Educational expansion is not limited by how many students you can enroll, but by how many you can bring to capability.

This shifts the bottleneck:

  • From infrastructure → to instructional effectiveness
  • From enrollment → to learning throughput

If a system expands faster than it can teach, one of two things will happen:

  1. Thresholds will be quietly lowered
  2. Assessment will become non-binding again

Either way, the system reverts to producing weak signals - credentials that no longer reliably indicate ability.


Rethinking “Access vs Quality”

The familiar debate - access versus quality - turns out to be misleading.

Under a triage-driven, assessment-bound system:

  • Quality is not optional
  • It is the definition of access

A student who is enrolled but cannot read is not meaningfully “included.” They are present, but underserved.

So the real question is not:

Should we prioritize access or quality?

But:

Should we expand faster than we can ensure meaningful learning?


The Political and Moral Cost

There is a reason systems resist this shift.

Real assessment implies:

  • More visible failure (at least initially)
  • Slower progression
  • Greater demand for resources per student

It replaces a comforting illusion with a harder truth:

Not everyone is where they need to be - and fixing that takes time and focus.

But avoiding that truth has its own cost:

  • Students leave school without usable skills
  • Employers and institutions stop trusting credentials
  • Inequality deepens, especially for those who rely most on formal signals

A More Honest Compact

At its best, education is a promise:

If you complete this journey, you will emerge with real capability.

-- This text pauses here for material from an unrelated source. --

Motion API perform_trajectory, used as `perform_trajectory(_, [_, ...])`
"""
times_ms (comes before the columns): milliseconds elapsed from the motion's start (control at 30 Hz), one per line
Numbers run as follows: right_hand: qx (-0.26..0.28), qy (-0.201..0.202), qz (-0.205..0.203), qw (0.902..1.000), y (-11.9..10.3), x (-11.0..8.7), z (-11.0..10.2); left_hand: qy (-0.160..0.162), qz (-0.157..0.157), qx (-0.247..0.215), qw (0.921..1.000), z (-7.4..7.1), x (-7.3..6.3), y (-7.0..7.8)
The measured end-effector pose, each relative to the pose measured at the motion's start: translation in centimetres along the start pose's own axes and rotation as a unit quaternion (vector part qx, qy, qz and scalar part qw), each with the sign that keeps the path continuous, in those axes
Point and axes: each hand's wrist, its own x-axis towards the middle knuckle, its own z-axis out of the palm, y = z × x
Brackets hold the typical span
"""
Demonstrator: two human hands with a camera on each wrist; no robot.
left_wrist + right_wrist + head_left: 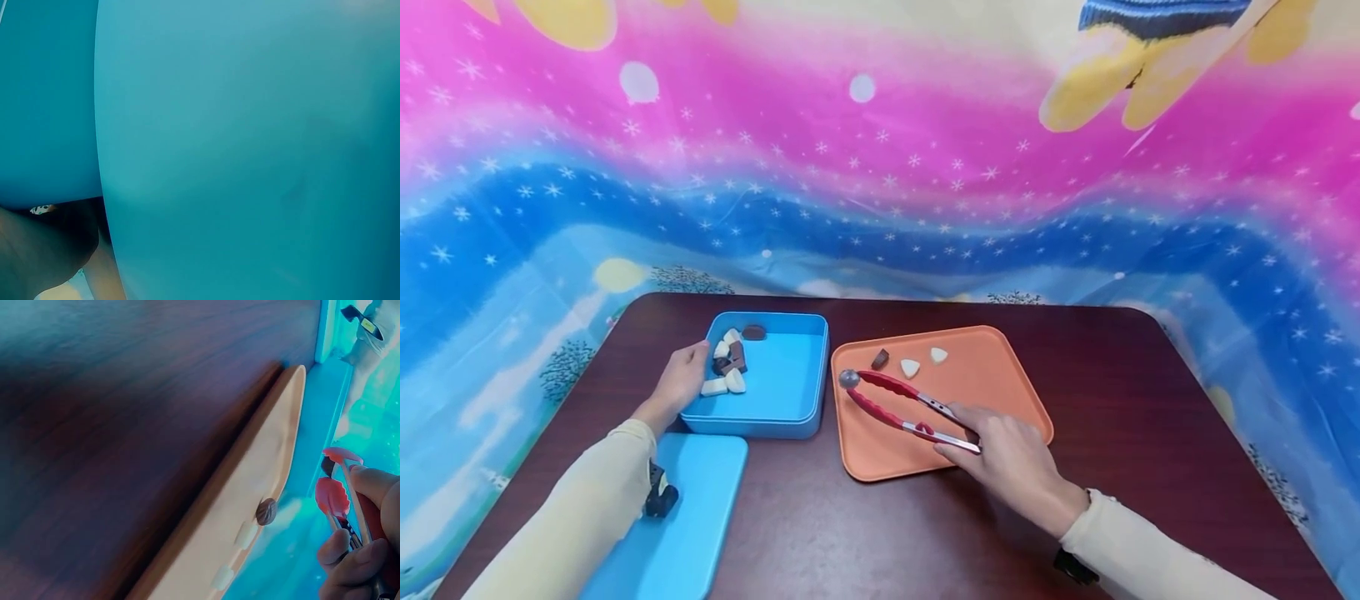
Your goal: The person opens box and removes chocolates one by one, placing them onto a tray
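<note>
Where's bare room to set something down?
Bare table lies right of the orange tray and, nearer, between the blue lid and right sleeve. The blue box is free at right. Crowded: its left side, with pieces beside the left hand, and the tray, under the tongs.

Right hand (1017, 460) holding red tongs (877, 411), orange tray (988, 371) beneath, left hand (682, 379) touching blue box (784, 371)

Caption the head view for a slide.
Right hand holds red tongs, a small piece in their tips, over an orange tray; left hand touches a blue box of white and brown pieces.
</note>
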Motion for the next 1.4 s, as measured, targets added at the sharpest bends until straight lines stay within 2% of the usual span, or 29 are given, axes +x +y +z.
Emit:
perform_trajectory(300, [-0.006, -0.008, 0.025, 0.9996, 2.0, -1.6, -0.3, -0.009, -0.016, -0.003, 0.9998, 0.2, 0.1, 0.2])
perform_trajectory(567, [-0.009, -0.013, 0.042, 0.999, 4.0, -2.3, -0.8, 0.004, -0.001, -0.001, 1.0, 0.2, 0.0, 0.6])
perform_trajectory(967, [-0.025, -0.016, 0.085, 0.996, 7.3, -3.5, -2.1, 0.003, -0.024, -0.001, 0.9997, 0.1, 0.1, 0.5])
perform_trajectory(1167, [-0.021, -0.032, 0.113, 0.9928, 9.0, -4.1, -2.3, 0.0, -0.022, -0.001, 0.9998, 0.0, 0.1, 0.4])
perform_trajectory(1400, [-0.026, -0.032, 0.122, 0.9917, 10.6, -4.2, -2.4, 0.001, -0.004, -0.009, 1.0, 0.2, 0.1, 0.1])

When assessment is weak, that promise becomes aspirational. When assessment is binding, it becomes enforceable.

The shift being proposed is not technical - it is moral.

From moving students through the system to being responsible for what they can actually do.

That is what it means to operationalize moral triage in education.

And once you see it that way, the question is no longer whether we can afford to do it - but whether we can afford not to.